Вот только почему-то сплошь и рядом не получается так, как хочется (по потребностям). И даже не выходит так, как можется (по возможностям), что очень многих заставляет принять близко к сердцу расхожие марксистские сентенции о всевластии обстоятельств, которые, дескать, не дают нам жить так, как мы хотели бы. Однако, положа руку на сердце, любой из нас, особенно если ему заодно придется поклясться чем-то святым, согласится и с Андре Моруа, который как-то сказал, что любому человеку в течение одного только дня предоставляется не менее семи возможностей изменить свою жизнь. И с Ильей Сельвинским, горько сетовавшим, что, мол, всякая жизнь, какая ни есть, – это мир упущенных возможностей…
Однако на деле мы раз за разом проходим мимо сонма возможностей, которые могли бы сделать нашу жизнь более эффективной и счастливой. И начинаем искренне верить в то, что все-таки есть она – та самая судьба, от которой не уйдешь. Но тогда встает следующий, уже действительно интересный вопрос: а где и как она записана? Вопрос, скрытно подразумевающий другой: а нельзя ли переписать свою судьбу? Попробуем разобраться в этих вопросах с чисто психологической (в широком смысле этого слова) точки зрения.
Когда-то давно я встретил фразу, которая буквально запала мне в душу и, видимо, стала одной из причин появления этой книги (как жаль, что я не помню ее – фразы – автора):
От судьбы не уйдешь. Потому что твоя судьба – в тебе самом. А от самого себя ты никуда не сможешь деться…
А было мне восемнадцать, и учился я тогда на факультете психологии Московского государственного университета. И интересовался всем, что может помочь мне состояться – т. е. сделать свою судьбу достойной того незаурядного представителя биологического вида Homo Sapiens, каковым я себя тогда считал (и считаю до сих пор – но уже обоснованно).
Хорошо помню, как кинулся я за ответом на вопрос, что же во мне самом (остальные меня тогда практически не интересовали) определяет мою собственную жизнь и судьбу. Сначала к преподавателям, которые, выслушав мою вдохновенную речь, быстренько погасили мой пыл, сообщив, что в материалистической психологии вопрос о детерминации поведения и деятельности человека рассматривается с точки зрения концепции социальной обусловленности, вскрытой в трудах классиков марксизма-ленинизма, а судьба как таковая – понятие идеалистическое и потому всерьез не рассматривается.

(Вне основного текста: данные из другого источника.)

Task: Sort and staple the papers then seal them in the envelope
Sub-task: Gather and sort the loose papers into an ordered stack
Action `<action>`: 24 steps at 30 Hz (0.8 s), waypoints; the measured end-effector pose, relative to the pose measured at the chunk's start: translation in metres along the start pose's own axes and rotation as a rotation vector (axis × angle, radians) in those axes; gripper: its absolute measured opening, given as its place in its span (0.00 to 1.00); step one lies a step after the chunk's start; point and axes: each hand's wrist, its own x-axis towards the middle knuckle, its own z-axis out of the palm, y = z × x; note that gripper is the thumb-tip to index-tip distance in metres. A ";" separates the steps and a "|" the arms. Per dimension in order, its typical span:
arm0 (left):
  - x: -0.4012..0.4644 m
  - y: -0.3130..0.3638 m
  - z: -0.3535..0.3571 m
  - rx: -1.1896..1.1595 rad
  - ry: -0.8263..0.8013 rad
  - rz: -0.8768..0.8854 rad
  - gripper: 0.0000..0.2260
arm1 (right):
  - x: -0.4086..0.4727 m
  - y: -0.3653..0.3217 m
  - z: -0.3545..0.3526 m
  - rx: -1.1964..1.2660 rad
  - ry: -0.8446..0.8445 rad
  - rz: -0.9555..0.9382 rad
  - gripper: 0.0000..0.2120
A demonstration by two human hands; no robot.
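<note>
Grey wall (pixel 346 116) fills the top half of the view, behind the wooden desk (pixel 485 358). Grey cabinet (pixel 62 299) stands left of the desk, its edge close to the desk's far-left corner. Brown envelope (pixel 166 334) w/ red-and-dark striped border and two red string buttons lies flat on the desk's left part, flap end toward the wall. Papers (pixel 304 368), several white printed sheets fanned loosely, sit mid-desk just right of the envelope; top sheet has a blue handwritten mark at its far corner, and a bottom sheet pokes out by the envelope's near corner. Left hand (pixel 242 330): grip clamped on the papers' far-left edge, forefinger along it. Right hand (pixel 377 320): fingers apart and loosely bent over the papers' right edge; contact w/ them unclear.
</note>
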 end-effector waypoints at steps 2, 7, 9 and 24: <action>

А после – к книгам, содержание которых выходило далеко за пределы академического курса психологических дисциплин (например, именно тогда я узнал о «буржуазной по сути» трансперсональной психологии, признавшей и доказавшей возможность существования сознания человека вне его материального носителя – мозга). Ответ я, однако, в то время так и не нашел. И, разочаровавшись, постарался забыть и сам вопрос, для чего с удовольствием окунулся в стихию студенческой вольницы. А спустя два десятка лет, пережив за это время и падения, и взлеты, и позор, и славу, и бедность, и достаток и как-то под настроение осмысливая свою жизнь, я внезапно озаренно понял, что она сложилась именно так, как и должна была сложиться, – пусть, возможно, и не самым удачным образом, что через кажущийся хаос событий и обстоятельств прошедшей жизнедеятельности красной нитью проходит какой-то лейтмотив моей собственной судьбы. Как будто кто-то или что-то, невзирая на внешние препятствия и внутреннее мое сопротивление, упорно толкал(о) меня в нужном направлении, продвигая к каким-то загадочным целям и смыслам. Несмотря ни на что и даже особо не обращая внимания на мои собственные желания. Так что, «скользя и падая и поднимаясь вновь» (Метерлинк), делая три шага вперед и только два – назад (хотя мог бы сделать и четыре), я все-таки шел к чему-то предназначенному мне, и только мне. По дороге, уготованной только мне одному. И тогда я снова вернулся к вопросу о том, какие психологические механизмы определяет жизнь и судьбу человека, и даже, кажется, нашел ответ или, точнее, ответы. И создал Восточную версию нейропрограммирования (ВВН) – науку, позволяющую взять бразды управления своей жизнью и судьбой в свои же собственные руки.